Dikeyde şiir yatayda roman…
Roman ve hikâye, modern dünyanın rağbet ettiği iki edebî tür. Meselâ şiir, bu iki tür kadar rağbet görmüyor. Çünkü muhatabından daha çok birikim, daha çok derinlik, daha çok yoğunluk ve en önemlisi ‘hayatta kendisine bir yer açmasını’ bekliyor. Dolayısıyla daha seçici. Roman ve hikâye kadar kitlesel değil. Bence bunda çağın yaşama biçiminin de etkisi var. Modern çağ, günlük ilişkilerin daha ağır bastığı, insanın kendisiyle baş başa kalmasına daha az imkân bulabildiği bir çağ. Şiir ise, tefekkür ve tahayyülde dikey işleyen, ruhta derinlemesine kazı yapmayı gerektiren içe dönük bir tür. Oysa bu çağın insanının tefekkürde/ duygulanmada ve tahayyülde dikey ilerlemeye tahammülü yok; hatta yatay düzlemdeki gündelik ilişkiler ağından çıkıp ruhta dikey kazılar yapmaya pek mecali kalmıyor da denebilir. Sonra modern hayatın ‘hız’ı böyle bir molaya ya da dikeylemesine dalışlara pek izin vermiyor bence. Dolayısıyla içten çok dışı, dikeyden çok yatayı; geniş zamanları, mekânları, insanları ve onların günlük hayattaki ilişkilerini/ çatışmalarını anlatmaya uygun olan roman ve hikâyenin, modern dünyada rağbet görmesi doğal.

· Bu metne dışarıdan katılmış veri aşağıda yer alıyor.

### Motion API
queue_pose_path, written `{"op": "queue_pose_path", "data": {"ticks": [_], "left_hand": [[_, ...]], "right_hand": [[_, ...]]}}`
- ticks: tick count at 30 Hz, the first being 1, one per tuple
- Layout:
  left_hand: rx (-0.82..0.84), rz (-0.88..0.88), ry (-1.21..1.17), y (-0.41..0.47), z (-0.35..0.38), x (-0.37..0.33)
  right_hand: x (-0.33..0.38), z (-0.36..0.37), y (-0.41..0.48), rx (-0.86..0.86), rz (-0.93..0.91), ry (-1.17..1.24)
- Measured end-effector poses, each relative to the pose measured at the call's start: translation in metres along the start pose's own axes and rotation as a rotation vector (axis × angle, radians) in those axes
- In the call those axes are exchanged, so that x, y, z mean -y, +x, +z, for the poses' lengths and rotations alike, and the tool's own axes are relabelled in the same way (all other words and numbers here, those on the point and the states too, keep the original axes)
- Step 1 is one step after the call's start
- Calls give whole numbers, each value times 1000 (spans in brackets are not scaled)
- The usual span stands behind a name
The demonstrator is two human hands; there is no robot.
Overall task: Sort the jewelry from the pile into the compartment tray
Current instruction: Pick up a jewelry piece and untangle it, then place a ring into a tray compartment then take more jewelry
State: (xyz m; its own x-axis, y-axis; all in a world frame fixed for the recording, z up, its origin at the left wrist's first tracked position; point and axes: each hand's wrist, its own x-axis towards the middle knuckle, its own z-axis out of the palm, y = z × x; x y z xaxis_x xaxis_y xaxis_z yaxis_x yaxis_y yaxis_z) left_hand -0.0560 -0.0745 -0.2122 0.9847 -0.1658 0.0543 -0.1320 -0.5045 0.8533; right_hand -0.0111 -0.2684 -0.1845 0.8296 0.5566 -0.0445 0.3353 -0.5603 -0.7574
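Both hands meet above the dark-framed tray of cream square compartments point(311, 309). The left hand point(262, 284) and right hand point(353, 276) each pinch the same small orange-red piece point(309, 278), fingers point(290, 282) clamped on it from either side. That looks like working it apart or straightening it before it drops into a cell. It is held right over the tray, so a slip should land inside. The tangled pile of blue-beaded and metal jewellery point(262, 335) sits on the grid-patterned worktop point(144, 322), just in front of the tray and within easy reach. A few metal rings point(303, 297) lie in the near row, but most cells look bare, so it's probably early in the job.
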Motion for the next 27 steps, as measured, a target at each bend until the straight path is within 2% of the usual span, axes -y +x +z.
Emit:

Türk edebiyatı da çağın yaşama biçiminden ayrı işlemiyor sonuçta. Bizde de dünyadaki eğilimlere ve modernleşmeye uygun olarak, roman ve hikâye daha rağbet gören, daha çok okunan edebî türler. Ama buradan şiirin değersizleştiği gibi bir sonuç çıkarılmamalı. Bence tam tersine, şiir değerini artırarak koruyor; ancak daha nadir, daha seçici, daha seçkin bir sanat olarak. Hatta çağın tefekkür, tahayyül ve tahassüs bakımından şiirin gerisine düştüğünü dahi söyleyebiliriz. Bu geri düşüş, şiirin değerini azaltmıyor, aksine artırıyor. Aşkların onca kalabalık ve ilişki ağı arasında ‘son bakışta’ yaşanabildiği bir çağdan şiir de nasibini alacaktı elbet. Tam burada, göndermeden de anlaşılacağı gibi Walter Benjamin’in Son Bakışta Aşk adlı eserini hatırladım. Konuyla ilgisi yok gibi görünebilir ama var bence!.. Yaşamın hızla aktığı metropollerde, anlık karşılaşmalar, anlık göz göze gelişlerde parlayabiliyor artık aşk duygusu; “bakan ve bakılanın kalabalığın içinde kaybolmasından hemen önce yaşanan şok” (Benjamin, s. 37). Bu nedenle “büyük şehir insanını ilk bakışta değil, son bakışta aşk” (s. 129) büyüleyecektir, der Benjamin. Evet böyledir! Günümüzde ‘aşk’, son bakışta, son bakıştaki şokta. Hız ve kalabalık, aşkı olduğu gibi tefekkür ve tahayyülü, buna ayrılan zamanı; dolayısıyla şiiri de etkiliyor. Artık güneşin ya da yıldızların altında dolaşmıyor âşık, duygularını, tahayyüllerini, tefekkürünü derinlemesine, dikey olarak uzun uzun tahlile vakti yok, neonların, metrobüslerin, trenlerin arasında koşuşturuyor, hızla akan hayatta âniden bir şey çarpıyor gözüne, ardından bir şok, bir infilâk… Sonra hayat, yatay düzlemde yine devam ediyor, kaldığı yerden. Böyle bir tempoda, elbette son bakıştadır aşklar, dikeylemesine, derinlemesine tahayyül ve tefekküre fırsat yoktur. İşte bundandır roman ve hikâyenin revaçta olması, şiirin daha az rağbet görmesi.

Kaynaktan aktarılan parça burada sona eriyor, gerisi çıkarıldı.